#### [Work instructions]
Compute how many lines in the entries below include the string "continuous". Only the number is wanted.

* * * * * * * * *

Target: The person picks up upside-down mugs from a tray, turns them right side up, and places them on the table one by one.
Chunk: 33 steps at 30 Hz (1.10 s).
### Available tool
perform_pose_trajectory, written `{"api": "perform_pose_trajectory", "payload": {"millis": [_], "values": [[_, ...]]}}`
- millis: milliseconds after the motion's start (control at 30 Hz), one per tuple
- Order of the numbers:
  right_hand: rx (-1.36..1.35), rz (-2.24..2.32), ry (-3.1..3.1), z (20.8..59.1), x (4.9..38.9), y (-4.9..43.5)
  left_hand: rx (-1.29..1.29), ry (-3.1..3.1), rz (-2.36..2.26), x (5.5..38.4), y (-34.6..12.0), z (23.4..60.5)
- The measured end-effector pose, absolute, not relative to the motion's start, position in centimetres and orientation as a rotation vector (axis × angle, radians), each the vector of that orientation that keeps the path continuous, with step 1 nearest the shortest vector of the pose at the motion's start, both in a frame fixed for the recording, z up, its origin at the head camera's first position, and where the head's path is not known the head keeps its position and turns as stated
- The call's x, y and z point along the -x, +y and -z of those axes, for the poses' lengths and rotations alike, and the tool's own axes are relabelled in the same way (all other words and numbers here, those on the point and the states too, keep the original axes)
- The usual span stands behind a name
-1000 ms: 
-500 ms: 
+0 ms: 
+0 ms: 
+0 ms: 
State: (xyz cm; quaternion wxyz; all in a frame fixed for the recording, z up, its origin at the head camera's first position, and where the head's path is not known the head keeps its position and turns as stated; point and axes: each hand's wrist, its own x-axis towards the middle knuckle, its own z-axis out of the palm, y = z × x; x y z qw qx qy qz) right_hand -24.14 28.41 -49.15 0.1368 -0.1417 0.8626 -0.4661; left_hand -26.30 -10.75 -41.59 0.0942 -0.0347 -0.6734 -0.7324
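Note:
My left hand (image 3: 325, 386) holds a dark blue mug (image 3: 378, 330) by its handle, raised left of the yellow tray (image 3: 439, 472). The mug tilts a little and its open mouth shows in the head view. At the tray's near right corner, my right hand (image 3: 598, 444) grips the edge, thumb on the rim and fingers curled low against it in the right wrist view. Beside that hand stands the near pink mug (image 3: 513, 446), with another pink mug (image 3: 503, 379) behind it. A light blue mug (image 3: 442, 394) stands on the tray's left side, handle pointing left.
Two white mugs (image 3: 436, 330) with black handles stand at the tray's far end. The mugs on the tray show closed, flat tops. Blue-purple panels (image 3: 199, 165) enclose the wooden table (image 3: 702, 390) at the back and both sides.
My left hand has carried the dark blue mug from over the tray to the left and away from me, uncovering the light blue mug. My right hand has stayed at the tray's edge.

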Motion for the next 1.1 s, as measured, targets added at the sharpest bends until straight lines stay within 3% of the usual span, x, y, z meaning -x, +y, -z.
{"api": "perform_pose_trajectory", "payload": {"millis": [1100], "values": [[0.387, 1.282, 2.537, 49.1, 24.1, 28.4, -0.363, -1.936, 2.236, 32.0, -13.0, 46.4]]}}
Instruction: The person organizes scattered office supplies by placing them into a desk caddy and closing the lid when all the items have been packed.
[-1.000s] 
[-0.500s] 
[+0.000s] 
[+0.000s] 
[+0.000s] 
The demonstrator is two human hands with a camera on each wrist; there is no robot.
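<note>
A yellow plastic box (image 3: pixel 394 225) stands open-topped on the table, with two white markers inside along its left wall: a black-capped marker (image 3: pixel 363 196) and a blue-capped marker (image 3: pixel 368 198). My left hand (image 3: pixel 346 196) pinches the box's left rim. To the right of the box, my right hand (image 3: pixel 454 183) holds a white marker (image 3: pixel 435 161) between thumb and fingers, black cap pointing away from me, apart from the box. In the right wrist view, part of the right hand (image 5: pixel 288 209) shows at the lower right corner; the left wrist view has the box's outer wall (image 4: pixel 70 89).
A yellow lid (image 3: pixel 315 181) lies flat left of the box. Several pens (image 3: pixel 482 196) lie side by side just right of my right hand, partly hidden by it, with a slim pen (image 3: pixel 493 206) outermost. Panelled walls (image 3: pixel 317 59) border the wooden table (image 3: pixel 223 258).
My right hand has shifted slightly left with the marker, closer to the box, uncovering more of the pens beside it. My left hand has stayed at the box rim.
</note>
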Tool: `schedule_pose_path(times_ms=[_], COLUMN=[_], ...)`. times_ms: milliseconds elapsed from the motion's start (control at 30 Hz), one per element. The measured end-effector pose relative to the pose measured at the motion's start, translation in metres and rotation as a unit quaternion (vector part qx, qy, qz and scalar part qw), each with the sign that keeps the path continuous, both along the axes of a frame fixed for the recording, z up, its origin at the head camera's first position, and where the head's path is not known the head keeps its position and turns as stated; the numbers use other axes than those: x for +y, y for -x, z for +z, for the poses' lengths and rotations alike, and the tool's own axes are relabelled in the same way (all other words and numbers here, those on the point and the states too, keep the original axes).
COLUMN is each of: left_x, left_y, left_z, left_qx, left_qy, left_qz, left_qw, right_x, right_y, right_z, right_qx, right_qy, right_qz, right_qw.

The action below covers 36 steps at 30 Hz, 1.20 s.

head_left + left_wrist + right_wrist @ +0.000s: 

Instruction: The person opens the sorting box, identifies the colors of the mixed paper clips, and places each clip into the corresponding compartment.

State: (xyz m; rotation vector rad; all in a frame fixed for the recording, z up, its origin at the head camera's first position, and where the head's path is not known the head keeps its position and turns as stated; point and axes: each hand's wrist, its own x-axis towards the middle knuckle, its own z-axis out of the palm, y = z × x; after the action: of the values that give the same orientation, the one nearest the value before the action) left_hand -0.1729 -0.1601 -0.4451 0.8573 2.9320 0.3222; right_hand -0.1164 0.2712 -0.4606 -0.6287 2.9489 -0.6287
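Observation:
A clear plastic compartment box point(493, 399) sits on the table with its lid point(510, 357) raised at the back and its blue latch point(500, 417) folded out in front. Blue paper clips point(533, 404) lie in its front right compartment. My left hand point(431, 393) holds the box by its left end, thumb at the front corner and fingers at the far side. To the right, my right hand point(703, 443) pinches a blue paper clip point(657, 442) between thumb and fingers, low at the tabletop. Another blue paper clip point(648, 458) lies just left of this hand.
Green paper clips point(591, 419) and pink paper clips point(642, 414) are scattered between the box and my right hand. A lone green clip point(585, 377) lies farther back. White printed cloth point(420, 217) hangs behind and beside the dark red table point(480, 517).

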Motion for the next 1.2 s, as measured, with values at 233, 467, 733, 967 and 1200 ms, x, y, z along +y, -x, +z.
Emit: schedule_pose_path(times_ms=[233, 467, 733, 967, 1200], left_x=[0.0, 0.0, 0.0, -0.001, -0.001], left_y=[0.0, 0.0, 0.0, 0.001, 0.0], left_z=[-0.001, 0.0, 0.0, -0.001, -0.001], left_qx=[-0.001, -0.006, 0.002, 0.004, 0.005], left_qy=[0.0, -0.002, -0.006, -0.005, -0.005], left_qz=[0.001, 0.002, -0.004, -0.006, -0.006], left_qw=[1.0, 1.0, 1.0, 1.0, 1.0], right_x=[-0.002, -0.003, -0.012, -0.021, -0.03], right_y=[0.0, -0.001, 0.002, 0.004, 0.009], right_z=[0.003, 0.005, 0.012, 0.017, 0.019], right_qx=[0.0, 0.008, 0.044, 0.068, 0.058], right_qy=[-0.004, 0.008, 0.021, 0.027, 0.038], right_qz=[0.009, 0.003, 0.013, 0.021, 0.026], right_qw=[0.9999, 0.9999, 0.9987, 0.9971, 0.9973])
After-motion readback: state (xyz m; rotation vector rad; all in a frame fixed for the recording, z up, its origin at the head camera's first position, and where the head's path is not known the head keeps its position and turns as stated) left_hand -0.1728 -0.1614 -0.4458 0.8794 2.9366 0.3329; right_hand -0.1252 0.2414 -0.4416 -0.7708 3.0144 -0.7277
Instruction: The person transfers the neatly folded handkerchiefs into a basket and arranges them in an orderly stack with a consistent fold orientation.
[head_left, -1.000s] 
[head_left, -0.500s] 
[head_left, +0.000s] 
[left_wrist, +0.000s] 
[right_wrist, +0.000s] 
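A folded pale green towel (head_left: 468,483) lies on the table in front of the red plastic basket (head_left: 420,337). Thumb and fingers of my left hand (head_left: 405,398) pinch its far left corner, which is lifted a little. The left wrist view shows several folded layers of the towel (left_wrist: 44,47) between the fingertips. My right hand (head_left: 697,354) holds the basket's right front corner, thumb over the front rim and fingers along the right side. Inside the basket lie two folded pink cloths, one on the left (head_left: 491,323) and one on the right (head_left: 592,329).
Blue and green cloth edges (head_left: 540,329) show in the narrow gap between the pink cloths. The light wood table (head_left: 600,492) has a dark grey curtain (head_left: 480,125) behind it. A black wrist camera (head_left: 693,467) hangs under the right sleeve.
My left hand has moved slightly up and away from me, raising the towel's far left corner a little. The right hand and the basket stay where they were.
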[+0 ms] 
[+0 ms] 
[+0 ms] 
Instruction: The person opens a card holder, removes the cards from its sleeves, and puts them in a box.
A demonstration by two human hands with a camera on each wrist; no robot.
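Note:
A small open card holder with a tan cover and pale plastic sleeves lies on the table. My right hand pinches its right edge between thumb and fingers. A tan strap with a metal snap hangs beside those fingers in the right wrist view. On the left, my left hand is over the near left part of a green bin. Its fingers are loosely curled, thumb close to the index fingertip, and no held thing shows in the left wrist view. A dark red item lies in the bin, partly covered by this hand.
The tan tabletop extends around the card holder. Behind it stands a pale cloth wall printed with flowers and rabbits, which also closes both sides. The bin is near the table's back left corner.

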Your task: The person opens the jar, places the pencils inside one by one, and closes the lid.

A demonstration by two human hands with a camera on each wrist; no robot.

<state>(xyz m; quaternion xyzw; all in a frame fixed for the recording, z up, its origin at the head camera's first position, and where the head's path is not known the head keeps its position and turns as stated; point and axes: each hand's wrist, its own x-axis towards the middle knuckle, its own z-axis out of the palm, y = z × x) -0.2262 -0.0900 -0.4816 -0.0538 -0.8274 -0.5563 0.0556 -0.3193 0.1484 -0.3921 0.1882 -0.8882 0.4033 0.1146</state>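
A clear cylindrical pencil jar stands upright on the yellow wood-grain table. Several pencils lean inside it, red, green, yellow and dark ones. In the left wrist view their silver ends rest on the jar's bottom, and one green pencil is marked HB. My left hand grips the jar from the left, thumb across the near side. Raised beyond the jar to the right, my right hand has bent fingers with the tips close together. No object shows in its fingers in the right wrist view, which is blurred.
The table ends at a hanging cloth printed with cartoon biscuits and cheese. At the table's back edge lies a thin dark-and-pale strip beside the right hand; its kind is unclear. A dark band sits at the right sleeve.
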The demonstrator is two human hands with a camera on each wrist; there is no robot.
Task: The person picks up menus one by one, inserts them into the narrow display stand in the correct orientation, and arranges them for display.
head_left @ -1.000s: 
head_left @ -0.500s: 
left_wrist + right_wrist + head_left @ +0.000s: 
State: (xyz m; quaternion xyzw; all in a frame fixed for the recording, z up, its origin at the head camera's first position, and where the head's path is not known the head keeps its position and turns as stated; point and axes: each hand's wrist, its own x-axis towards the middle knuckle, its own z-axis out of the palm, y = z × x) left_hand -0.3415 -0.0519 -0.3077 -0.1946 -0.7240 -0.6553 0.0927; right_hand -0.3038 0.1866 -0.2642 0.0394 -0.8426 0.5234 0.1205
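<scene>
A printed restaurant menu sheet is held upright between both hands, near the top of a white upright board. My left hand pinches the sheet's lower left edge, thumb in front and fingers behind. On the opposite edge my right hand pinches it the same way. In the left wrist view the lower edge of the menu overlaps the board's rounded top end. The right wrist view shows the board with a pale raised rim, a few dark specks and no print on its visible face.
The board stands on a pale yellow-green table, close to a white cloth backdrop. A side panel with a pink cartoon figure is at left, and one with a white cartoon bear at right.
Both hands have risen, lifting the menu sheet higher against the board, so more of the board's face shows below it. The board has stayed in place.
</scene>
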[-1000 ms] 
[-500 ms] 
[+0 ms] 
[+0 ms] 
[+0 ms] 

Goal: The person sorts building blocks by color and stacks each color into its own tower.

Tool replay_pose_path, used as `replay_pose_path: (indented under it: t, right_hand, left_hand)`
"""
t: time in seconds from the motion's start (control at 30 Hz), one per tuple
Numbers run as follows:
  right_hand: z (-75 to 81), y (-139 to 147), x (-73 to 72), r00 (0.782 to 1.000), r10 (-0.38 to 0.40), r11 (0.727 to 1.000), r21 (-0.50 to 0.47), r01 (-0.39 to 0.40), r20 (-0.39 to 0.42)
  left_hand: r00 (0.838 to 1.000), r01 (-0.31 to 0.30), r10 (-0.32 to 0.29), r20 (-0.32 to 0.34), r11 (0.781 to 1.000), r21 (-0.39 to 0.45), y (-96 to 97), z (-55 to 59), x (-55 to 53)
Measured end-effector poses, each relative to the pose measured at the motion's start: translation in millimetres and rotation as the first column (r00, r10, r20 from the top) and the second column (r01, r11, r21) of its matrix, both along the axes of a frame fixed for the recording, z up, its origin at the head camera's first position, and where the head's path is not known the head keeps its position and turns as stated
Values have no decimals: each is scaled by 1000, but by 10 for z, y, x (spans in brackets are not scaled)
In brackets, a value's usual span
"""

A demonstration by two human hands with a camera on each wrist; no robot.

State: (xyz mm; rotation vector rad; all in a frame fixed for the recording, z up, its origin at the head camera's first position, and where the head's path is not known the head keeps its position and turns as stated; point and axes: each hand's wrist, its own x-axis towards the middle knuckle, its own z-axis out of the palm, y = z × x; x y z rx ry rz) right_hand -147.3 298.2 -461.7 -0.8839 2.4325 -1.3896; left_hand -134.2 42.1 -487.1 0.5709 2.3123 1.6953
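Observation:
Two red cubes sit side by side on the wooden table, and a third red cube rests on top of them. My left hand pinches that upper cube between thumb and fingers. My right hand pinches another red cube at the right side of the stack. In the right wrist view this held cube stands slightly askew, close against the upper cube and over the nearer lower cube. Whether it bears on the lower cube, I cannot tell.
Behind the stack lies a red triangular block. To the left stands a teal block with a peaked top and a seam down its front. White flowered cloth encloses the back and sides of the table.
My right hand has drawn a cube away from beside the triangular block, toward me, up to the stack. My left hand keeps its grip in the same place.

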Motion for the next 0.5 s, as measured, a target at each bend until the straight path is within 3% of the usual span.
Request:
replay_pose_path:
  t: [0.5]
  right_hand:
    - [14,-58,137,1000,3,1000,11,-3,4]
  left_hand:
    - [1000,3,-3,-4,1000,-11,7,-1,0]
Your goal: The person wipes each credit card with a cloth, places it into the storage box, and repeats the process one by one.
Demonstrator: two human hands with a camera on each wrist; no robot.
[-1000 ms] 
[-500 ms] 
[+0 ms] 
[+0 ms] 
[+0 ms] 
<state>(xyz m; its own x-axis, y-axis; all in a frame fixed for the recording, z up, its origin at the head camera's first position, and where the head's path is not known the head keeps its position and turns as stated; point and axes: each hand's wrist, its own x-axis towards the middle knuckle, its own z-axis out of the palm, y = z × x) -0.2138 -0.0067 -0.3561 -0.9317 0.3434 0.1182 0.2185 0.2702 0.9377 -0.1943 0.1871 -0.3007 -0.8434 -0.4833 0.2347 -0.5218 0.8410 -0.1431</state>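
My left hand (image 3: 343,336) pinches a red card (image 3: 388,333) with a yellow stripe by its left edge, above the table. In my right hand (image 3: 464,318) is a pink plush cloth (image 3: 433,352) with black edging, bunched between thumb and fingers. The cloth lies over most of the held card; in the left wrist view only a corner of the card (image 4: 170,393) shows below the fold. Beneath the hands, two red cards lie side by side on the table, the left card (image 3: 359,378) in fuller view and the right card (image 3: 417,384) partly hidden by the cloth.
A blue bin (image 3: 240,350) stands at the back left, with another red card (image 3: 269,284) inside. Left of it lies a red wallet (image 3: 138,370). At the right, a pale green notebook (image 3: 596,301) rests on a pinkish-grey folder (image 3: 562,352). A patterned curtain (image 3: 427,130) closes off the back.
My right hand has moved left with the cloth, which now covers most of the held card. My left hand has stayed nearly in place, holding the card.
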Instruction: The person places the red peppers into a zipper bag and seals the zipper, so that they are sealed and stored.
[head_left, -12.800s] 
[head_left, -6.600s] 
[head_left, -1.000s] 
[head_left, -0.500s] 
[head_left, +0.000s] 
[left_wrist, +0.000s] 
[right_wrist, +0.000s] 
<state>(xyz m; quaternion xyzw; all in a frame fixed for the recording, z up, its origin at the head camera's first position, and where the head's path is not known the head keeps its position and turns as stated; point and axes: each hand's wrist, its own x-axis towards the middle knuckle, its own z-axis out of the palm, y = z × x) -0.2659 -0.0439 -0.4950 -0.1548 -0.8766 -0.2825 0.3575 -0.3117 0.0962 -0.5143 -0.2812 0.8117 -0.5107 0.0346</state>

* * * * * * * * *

#### [Answer to this task]
2